Der Rest der Gruppe versucht sein Glück, um die Ecke zu kommen. Hand in Hand und eng an den steilen Hang gepresst schafft es einer nach dem anderen und ist dann glücklich, wohlbehalten angekommen zu sein. Im Tal ist der Sturm nicht ganz so schlimm. Am Hang entlang müssen wir jetzt weiter und der Weg vor uns ist gut erkennbar. Das vorherige Bild zeigt ihn. Dennoch wahnsinnig vorsichtig müssen wir sein, insbesondere bei den Geröllfeldern. Ein falscher Tritt und die Lawine aus Kies, Sand, Steinen und einem selbst geht abwärts. Der Blick nach unten ins Tal ist schön, zumal dann, wenn der Hang moosig bewachsen ist und Sicherheit verbreitet. Die schlimmen Wegstücke sind überwunden und vor uns liegt Wald. Hier treffen wir sogar Leute, die gerade oben bei den Torres waren und jetzt ihre Rast machen.

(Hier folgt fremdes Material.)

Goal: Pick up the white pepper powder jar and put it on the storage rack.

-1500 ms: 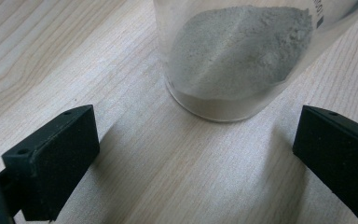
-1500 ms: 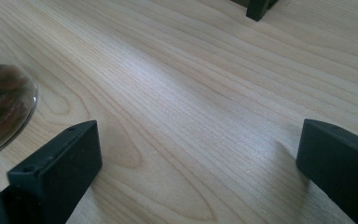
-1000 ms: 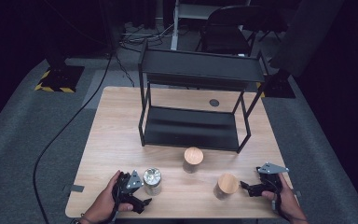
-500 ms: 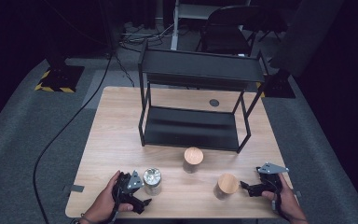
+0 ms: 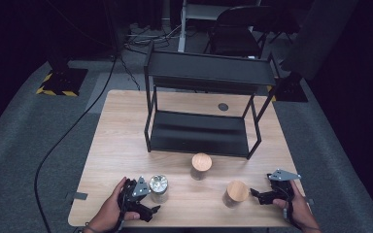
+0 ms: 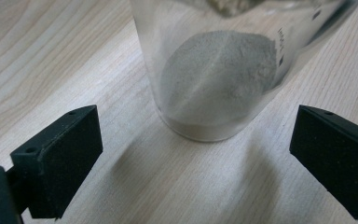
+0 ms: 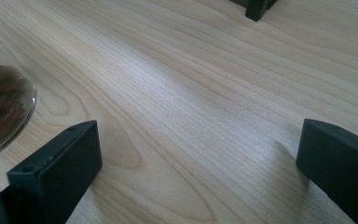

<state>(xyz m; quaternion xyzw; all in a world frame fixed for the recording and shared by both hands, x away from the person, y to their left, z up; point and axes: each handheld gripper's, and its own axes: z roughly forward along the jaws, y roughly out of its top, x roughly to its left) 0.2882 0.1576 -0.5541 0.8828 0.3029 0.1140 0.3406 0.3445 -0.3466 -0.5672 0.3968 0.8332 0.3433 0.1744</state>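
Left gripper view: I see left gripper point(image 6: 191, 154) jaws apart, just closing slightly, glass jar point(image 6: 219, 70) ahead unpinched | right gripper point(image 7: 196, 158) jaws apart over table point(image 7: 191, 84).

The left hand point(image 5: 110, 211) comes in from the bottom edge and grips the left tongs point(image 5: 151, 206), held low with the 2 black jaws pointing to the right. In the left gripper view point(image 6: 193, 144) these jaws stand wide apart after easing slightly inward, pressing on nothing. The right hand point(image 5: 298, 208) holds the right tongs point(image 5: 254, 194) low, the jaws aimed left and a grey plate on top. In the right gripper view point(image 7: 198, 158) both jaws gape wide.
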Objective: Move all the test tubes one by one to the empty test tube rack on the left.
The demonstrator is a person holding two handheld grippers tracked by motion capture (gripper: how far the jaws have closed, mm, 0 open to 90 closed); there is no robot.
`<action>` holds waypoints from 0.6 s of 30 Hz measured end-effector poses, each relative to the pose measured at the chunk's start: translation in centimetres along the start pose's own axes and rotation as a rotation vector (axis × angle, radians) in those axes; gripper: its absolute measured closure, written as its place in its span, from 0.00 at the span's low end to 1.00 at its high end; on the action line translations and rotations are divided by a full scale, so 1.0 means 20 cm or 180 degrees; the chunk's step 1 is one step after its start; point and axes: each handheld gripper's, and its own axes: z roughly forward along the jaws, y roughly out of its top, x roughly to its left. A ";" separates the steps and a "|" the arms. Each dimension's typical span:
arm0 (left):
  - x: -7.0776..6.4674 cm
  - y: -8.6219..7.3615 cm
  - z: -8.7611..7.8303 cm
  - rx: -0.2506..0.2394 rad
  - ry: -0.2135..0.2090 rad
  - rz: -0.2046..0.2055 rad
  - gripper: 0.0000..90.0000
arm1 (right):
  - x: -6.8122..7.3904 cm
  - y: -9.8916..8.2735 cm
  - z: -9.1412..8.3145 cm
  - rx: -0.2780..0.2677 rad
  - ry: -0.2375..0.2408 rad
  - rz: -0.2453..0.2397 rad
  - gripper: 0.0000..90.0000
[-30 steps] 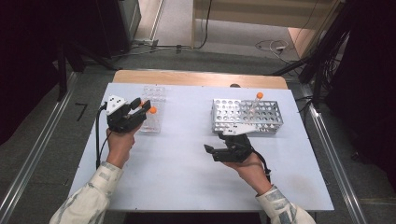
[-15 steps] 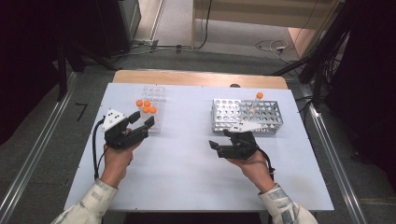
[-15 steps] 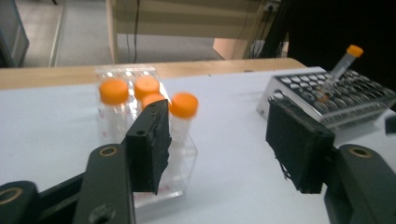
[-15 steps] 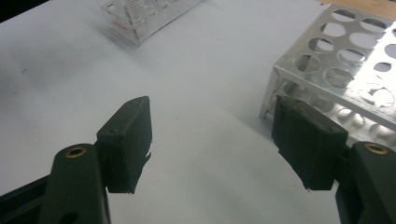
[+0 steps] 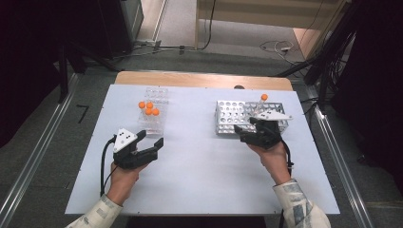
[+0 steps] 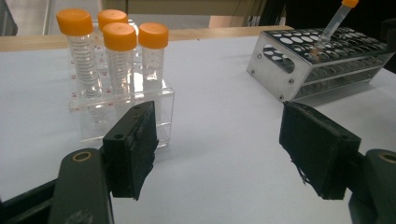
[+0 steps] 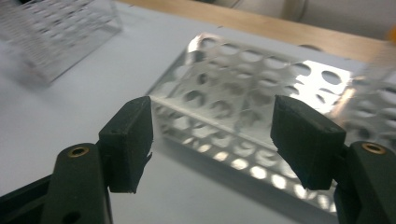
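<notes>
orange caps point(image 6: 112, 32) | silver metal rack point(image 5: 228, 118) | black tongs point(image 6: 224, 158)

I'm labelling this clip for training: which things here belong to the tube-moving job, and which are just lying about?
Part of the job:
- four orange-capped tubes in the clear rack
- metal rack with one tube
- left gripper, jaws just opened, empty
- right gripper, open

Just lying about:
- cables on the floor
</notes>
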 end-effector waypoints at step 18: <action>-0.01 0.00 -0.01 -0.0031 -0.0091 0.0012 0.31 | -0.31 0.11 0.16 0.0024 -0.0842 0.0424 0.38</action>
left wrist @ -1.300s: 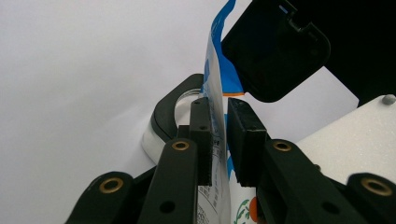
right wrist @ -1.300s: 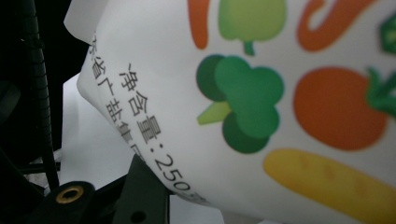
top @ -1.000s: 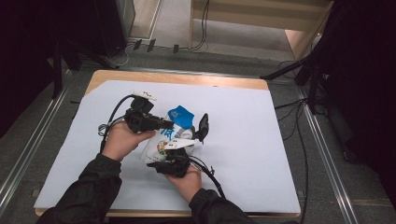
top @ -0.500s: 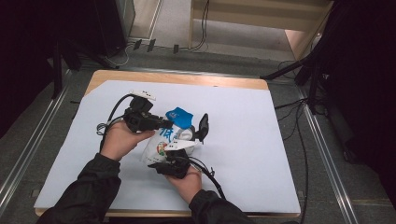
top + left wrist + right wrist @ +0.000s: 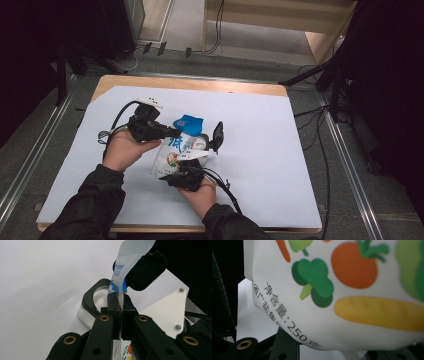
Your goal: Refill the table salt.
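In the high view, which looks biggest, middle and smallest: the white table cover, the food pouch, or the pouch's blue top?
1. White table cover, biggest by far.
2. Food pouch, held between both grippers.
3. Blue top, the smallest, only one end of the pouch.

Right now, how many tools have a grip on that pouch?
2. The left tool is pinched shut on the upper edge of the white plastic pouch with blue top and vegetable print. The right tool holds its lower body on the near side.
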`<move>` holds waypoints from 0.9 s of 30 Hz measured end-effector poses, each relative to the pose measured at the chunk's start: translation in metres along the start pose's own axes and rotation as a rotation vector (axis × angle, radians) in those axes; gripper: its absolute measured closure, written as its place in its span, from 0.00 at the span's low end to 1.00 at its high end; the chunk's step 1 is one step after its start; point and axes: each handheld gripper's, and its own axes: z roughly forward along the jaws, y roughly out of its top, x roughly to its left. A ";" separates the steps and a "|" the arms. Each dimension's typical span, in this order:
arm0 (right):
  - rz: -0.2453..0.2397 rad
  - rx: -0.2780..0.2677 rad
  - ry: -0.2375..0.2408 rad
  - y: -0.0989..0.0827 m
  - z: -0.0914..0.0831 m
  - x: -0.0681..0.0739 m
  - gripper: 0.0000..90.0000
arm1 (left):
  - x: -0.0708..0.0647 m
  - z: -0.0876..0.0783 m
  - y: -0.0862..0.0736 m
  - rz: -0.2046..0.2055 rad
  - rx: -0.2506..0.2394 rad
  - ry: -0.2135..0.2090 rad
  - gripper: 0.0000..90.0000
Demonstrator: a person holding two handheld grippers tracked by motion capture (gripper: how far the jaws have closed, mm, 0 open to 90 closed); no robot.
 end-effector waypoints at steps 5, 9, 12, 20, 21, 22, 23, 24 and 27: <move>0.008 -0.001 0.002 0.000 -0.001 0.000 0.70 | -0.002 -0.004 -0.001 0.003 -0.005 -0.017 1.00; 0.005 -0.012 0.004 -0.001 -0.002 0.000 0.70 | -0.007 -0.008 -0.001 0.009 -0.011 -0.032 1.00; 0.003 -0.011 0.015 -0.001 -0.002 0.000 0.70 | -0.008 -0.010 -0.001 0.016 0.000 -0.018 1.00; -0.004 -0.017 0.013 0.000 -0.003 0.000 0.70 | -0.003 -0.018 -0.005 0.006 -0.008 -0.011 1.00; -0.002 -0.019 0.014 0.000 -0.003 0.000 0.70 | -0.003 -0.019 -0.005 0.000 -0.011 -0.009 1.00; -0.003 -0.023 0.017 0.000 -0.003 0.001 0.70 | -0.002 -0.021 -0.005 0.001 -0.013 -0.012 1.00; -0.004 -0.024 0.017 0.000 -0.003 0.001 0.70 | -0.001 -0.022 -0.006 -0.001 -0.012 -0.006 1.00; -0.006 -0.028 0.018 0.001 -0.004 0.001 0.69 | -0.001 -0.024 -0.006 -0.008 -0.020 -0.010 1.00; -0.006 -0.036 0.016 0.002 -0.005 0.002 0.69 | 0.001 -0.030 -0.008 -0.009 -0.030 -0.012 1.00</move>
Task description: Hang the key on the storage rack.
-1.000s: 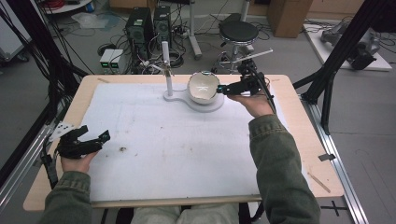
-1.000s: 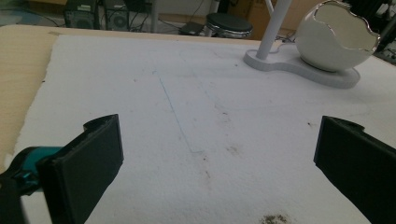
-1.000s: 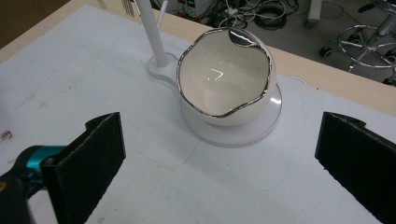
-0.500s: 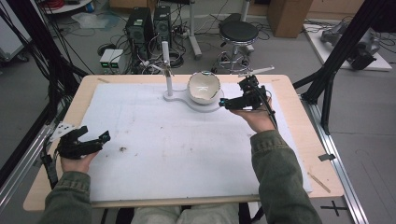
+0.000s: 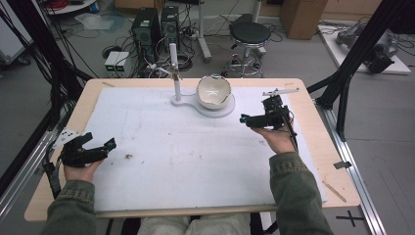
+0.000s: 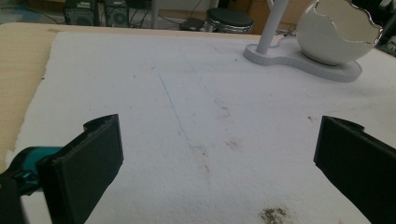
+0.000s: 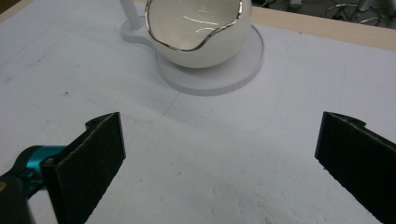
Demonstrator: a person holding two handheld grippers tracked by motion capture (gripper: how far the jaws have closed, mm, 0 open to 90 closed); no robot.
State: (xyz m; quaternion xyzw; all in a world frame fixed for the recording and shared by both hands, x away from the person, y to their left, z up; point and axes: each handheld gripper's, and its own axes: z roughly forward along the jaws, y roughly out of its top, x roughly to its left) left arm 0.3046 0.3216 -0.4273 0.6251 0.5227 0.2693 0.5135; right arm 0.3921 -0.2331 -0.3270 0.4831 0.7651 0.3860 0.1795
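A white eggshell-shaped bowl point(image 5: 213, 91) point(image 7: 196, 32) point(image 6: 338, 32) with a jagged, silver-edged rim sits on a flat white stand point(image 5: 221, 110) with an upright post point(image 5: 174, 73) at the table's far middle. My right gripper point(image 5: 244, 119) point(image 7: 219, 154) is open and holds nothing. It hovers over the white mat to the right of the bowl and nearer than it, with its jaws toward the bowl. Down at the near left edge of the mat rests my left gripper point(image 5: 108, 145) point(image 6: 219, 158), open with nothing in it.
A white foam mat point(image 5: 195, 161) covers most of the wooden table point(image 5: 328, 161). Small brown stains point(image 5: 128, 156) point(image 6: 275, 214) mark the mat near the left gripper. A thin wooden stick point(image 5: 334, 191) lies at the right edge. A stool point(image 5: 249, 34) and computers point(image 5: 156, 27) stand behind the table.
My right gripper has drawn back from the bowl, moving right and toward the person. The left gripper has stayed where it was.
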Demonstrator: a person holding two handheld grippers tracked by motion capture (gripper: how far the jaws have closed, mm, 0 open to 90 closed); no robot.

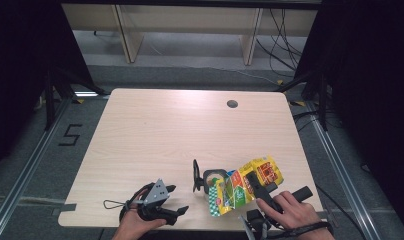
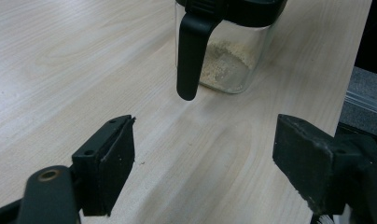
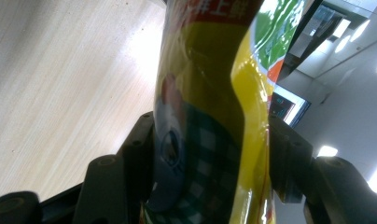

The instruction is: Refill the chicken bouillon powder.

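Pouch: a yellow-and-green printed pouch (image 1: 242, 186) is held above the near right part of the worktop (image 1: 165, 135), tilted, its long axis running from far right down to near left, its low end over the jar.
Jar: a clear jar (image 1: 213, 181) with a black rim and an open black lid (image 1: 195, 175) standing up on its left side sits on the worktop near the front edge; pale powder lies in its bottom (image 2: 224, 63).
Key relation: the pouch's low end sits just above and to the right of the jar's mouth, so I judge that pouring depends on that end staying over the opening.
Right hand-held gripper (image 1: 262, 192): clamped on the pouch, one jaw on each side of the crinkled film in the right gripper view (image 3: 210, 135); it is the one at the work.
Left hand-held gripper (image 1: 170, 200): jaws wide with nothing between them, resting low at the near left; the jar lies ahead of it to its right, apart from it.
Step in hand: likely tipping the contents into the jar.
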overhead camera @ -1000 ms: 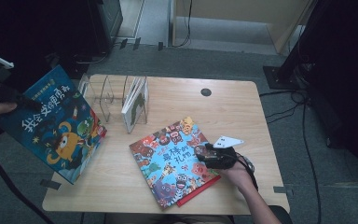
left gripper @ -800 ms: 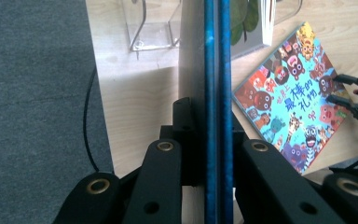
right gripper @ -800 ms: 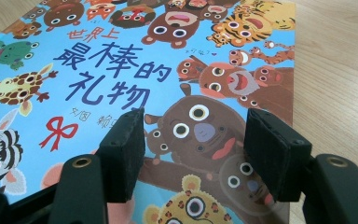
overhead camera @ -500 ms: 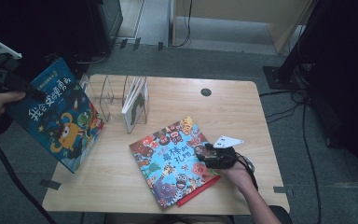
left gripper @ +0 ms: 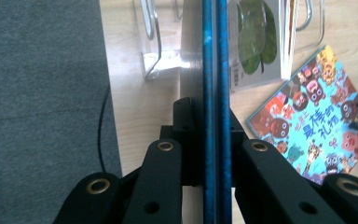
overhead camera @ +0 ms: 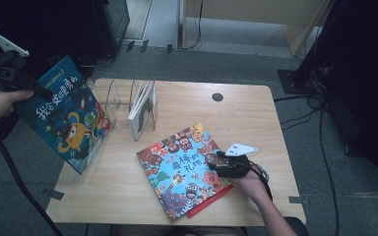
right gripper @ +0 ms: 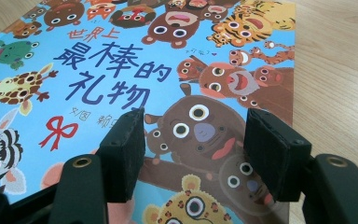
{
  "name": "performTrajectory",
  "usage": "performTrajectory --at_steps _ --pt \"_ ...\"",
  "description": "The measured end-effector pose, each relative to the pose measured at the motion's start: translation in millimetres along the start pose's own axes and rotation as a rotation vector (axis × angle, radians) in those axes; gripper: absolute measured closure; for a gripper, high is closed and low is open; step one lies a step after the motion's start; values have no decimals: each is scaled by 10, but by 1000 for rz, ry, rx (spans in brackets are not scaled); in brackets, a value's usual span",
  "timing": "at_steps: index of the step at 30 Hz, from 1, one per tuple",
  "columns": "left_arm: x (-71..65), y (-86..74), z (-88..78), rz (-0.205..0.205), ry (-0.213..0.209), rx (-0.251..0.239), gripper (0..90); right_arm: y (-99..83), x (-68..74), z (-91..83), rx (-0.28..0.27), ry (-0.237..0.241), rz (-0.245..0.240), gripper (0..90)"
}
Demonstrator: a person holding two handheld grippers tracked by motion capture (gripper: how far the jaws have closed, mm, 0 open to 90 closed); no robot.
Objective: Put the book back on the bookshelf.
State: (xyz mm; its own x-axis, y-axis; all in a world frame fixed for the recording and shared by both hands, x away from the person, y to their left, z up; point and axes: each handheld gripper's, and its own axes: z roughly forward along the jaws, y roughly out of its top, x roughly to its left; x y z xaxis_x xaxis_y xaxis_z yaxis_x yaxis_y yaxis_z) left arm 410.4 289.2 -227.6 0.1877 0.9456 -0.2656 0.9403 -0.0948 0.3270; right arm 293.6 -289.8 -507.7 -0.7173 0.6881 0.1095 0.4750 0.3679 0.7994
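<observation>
Nearest, at the table's front right: right gripper resting low over the animal picture book, jaws spread wide with nothing clamped between them. In the right gripper view, both black pads poised just above the cover, a brown bear's face in the gap. Book lying flat on the wooden table, turned at an angle, red spine edge toward the front.

Farther left, off the table's left edge: left gripper closed tight on the blue picture book, gripping its upper left corner. Book held in the air, tilted, lower corner hanging over the table's left side. In the left gripper view, blue covers seen edge-on, pinched between the two jaws.

Beyond, toward the table's back left: clear wire book rack standing upright, with a white book with a green leaf upright in its right-hand slot. Blue book just beside the rack, not in a slot.
</observation>
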Motion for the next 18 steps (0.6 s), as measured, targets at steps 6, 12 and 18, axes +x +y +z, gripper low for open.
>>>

Den angenehmen Waldweg im Tal müssen wir jetzt verlassen. Es geht wieder kräftig aufwärts. Zwei weitere aus der Gruppe streiken jedoch und bleiben lieber unten am Bach, um auf unsere Rückkehr zu warten. Steine bis hin zu recht gewaltigen Felsblöcken müssen auf dem nicht mehr erkennbaren Weg nach oben überstiegen oder umrundet werden. Ein hartes Stück Arbeit und es geht in die Knie. Von oben höre ich rufen: Die Torres sind zu sehen. Es spornt mich an und endlich sehe ich sie auch. Gewaltig, gewaltig erheben sie sich, bis in die Wolken hinein. Ich bin begeistert, dass wir sie tatsächlich in voller Größe zu sehen bekommen. Und weit unter uns die Laguna Vega, der Gletschersee. Ein Bild für die Götter. Von der Spitze der Torres bis hinab zur Laguna Vega ein Panorama von circa 2000 m.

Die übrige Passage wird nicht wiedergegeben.